Lecture 2: Instruction Set Architectures and Compilers

Instruction Set Architectures

An Instruction Set Architecture (ISA) is an agreement about how software will communicate with the processor. A common scenario in an ISA has the following features:

A flat 32-bit address space
A set of registers available to the programmer.
A program counter register through which instructions are fetched, initialized to some documented value.
A set of external objects that can generate interrupts.

A description of the ISA for a processor answers the following questions:

What instructions are available?
What addressing modes are available?
What is the format of data?
How many and what kind of registers are available?
What condition codes, if any, are defined?
How are exceptions handled?
How are interrupts handled?

What are some things not specified by the ISA?

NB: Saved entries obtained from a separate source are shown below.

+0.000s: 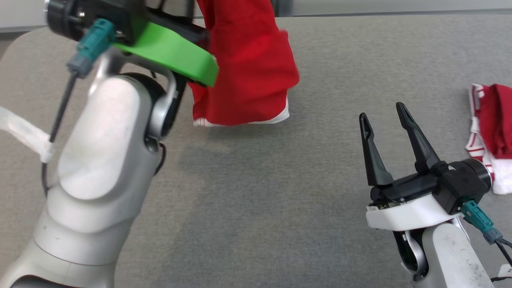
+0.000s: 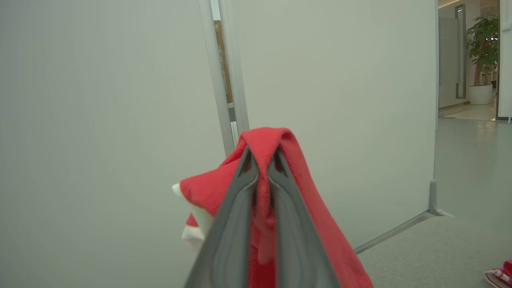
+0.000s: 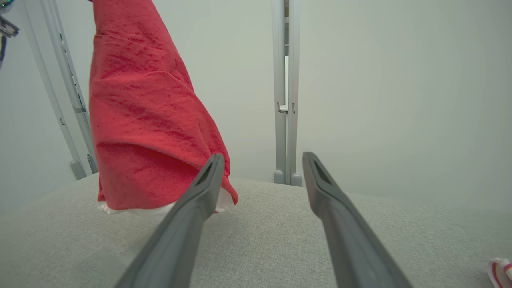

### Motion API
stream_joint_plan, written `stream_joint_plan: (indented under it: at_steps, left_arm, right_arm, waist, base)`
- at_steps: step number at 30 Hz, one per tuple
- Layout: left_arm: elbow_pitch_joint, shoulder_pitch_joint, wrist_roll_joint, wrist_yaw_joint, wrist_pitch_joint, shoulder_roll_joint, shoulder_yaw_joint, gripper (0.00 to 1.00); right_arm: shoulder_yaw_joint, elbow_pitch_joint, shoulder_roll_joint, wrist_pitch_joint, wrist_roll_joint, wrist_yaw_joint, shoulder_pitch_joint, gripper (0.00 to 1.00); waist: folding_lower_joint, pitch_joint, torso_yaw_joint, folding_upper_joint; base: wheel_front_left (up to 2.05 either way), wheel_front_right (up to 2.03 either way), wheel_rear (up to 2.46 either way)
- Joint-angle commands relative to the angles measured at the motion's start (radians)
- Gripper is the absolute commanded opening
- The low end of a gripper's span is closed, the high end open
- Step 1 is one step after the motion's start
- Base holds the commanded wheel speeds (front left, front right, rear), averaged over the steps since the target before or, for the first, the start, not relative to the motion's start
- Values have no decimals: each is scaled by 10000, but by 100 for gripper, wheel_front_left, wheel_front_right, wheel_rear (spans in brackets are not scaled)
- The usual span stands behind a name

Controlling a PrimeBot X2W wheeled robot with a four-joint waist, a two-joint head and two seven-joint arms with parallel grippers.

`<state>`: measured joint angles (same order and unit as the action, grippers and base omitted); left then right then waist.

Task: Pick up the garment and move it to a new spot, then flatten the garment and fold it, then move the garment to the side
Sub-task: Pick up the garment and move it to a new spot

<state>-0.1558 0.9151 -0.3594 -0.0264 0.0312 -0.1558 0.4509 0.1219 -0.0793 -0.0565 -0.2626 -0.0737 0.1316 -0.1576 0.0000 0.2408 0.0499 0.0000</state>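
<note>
A red garment (image 1: 244, 68) with a white hem hangs in the air over the grey table (image 1: 280, 224), its lower edge just above the surface. The left wrist view shows my left gripper (image 2: 262, 160) shut on a fold of the red garment (image 2: 308, 208), cloth draped over both fingers. In the head view that arm is raised at the upper left, and its fingers are hidden behind its green wrist part (image 1: 172, 52). My right gripper (image 1: 384, 112) stands open and empty at the lower right, well clear of the cloth. From the right wrist the garment (image 3: 140, 120) hangs left of my open right gripper (image 3: 260, 160).
A second red and white striped cloth (image 1: 490, 136) lies crumpled at the table's right edge, also seen as a striped cloth (image 2: 500, 276) in the left wrist view. Pale partition panels (image 3: 360, 80) stand behind the table. A potted plant (image 2: 484, 48) stands far off in a corridor.
</note>
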Motion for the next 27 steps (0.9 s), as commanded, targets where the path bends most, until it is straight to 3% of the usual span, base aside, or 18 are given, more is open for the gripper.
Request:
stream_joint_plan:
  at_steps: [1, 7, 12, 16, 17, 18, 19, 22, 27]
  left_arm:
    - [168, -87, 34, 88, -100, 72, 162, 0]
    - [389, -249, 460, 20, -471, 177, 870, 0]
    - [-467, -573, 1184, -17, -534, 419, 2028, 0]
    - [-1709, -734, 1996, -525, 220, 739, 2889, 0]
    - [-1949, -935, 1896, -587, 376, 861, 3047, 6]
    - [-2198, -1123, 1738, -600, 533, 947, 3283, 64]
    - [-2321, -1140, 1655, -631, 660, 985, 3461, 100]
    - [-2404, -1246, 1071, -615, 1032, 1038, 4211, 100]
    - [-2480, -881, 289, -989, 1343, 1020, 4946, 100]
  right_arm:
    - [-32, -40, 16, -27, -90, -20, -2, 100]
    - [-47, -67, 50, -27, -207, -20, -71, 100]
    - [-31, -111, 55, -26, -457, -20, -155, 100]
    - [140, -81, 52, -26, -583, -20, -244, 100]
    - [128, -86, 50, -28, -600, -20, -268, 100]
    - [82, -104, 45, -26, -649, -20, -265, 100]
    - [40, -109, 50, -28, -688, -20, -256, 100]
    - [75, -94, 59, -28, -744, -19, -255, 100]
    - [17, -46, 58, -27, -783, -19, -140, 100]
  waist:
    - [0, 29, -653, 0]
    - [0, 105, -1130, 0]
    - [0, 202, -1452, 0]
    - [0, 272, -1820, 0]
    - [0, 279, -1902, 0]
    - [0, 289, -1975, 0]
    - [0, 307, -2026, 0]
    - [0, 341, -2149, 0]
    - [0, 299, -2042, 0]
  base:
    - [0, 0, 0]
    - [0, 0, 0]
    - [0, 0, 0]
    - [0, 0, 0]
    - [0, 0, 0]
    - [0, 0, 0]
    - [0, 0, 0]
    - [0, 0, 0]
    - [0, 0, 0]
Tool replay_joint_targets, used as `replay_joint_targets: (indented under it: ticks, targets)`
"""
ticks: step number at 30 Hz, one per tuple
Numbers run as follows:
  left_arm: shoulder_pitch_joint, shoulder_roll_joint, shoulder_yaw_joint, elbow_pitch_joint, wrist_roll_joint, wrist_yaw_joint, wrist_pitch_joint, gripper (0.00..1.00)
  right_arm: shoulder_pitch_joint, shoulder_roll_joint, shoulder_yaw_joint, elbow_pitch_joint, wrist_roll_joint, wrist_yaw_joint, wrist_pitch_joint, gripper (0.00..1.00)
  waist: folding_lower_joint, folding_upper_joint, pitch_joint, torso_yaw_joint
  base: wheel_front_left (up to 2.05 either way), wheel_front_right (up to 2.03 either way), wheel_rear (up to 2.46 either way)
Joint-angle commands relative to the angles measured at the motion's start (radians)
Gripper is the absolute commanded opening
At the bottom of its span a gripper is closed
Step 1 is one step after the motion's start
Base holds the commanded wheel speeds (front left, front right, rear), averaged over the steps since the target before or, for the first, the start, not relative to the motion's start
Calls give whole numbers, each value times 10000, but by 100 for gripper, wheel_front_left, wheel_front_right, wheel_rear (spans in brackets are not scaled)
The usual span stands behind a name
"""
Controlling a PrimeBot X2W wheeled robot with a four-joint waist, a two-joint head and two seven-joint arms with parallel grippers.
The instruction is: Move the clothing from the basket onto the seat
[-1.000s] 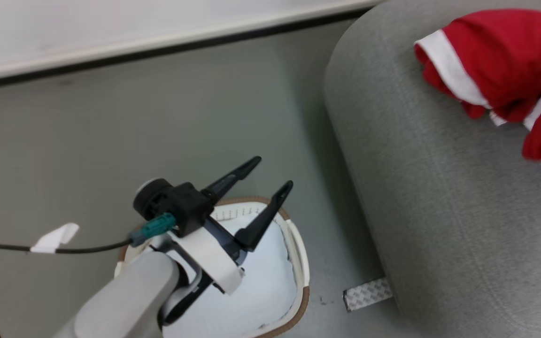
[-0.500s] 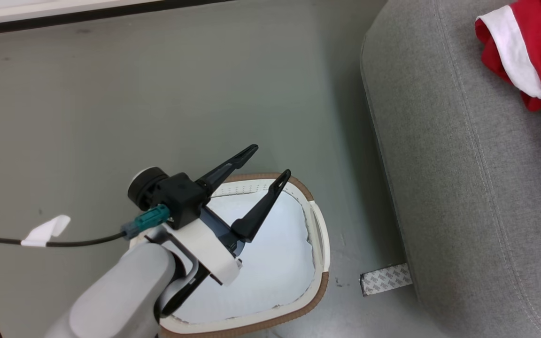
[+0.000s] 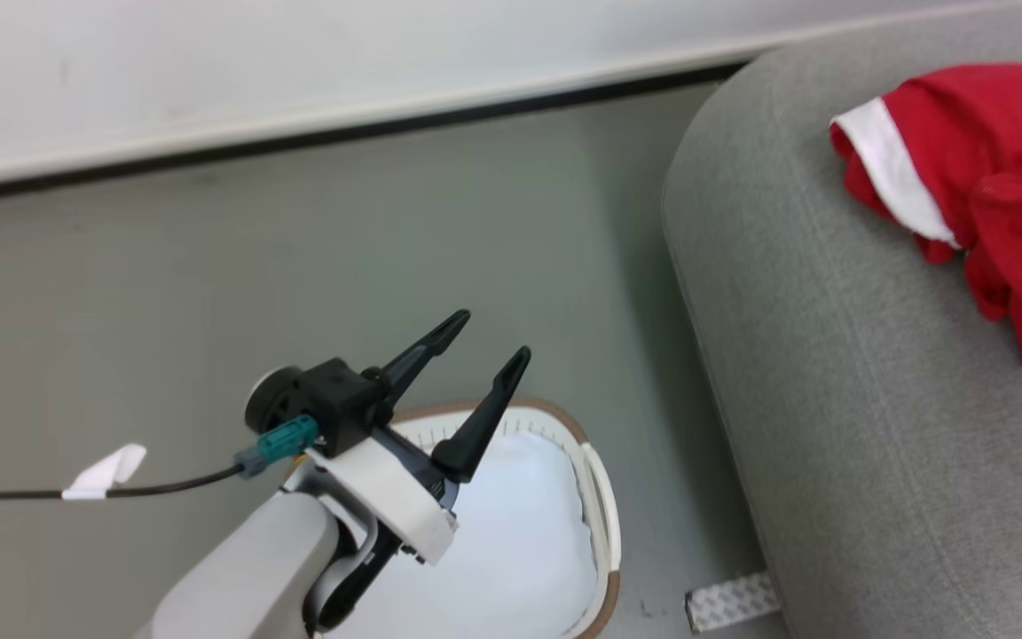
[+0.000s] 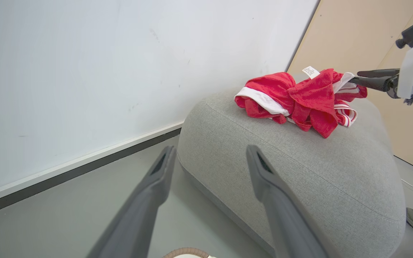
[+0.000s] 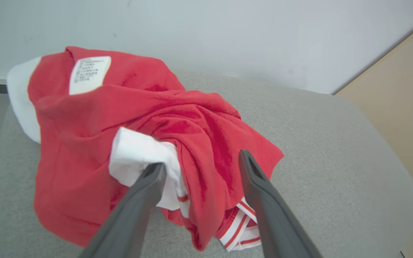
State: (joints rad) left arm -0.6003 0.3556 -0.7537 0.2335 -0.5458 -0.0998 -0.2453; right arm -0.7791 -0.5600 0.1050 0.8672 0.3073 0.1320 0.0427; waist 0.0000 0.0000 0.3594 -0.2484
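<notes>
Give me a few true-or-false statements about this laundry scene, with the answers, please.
1. The red clothing lies on the grey sofa. True.
2. The left gripper is clamped on a garment. False: it is open, holding nothing, above the basket.
3. The basket holds a white cloth. True.
4. The grey sofa is on the robot's left of the basket. False: it is on its right.
5. The right gripper has its fingers apart at the red clothing. True.
</notes>
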Motion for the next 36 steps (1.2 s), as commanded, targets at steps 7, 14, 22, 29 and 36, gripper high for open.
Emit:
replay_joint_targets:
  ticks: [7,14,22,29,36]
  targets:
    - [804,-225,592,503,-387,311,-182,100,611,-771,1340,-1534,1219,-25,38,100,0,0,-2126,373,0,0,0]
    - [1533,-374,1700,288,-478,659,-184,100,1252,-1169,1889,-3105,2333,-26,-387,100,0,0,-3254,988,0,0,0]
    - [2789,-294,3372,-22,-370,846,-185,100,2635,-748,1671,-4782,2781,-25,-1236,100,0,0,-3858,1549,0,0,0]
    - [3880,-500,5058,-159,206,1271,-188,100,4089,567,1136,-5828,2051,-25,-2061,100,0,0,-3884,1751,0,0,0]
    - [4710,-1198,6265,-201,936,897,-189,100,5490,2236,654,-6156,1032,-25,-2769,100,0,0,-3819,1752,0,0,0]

How fast will a particular instruction go?
How is an instruction implemented?
What are procedure calling conventions?
What are cache replacement policies?
What happens on a page fault?

Example

Let's look at an example of an ISA. We'll begin by looking at a program written in assembly language, a language of mnemonic instructions. There's usually a 1 to 1 correspondence between assembly language instructions and machine instructions.

	ori	r1,r0,16	// OR immediate; r1 := r0 OR 16
	ori	r2,r0,1		// r2 := r0 OR 1
loop:	
	dadd	r3,r2,r2	// r3 := r2 + r2
	movz	r2,r3,r0	// r2 := r3 if r0 == 0
	dsubi	r1,r1,1		// r1 := r1 - 1
	bnez	r1,loop		// if r1 != 0 then goto loop

This program will be assembled into six 32-bit instructions in the MIPS ISA. What does the program do?

Types of Instruction Sets

There are three main types of instruction sets:

Stack
Accumulator
General-purpose register

These days, the first two are really only of historical interest. It turns out that the Java virtual machine is like a stack-based ISA, only at a higher level of representation. The x86 architecture is based on an ancient instruction set that had some aspects of accumulator architecture; it is classifed as a special-purpose register machine.

Of the general-purpose register (GPR) architectures, there are two main types:

Load/Store (or register-register). Only load and store instructions access main memory. The rest of the instructions act only on registers.
Register-memory. Any instruction may access main memory.

So-called Reduced Instruction Set Computing (RISC) architectures are load/store architectures. Examples: SPARC, MIPS, Alpha AXP, PowerPC. Complex Instruction Computing (CISC) architectures are usually register-memory architectures. Examples: VAX, x86, MC68000.

Memory Addressing

Addressing memory is one of the most important functions of the ISA. How memory is addressed is specified by the ISA.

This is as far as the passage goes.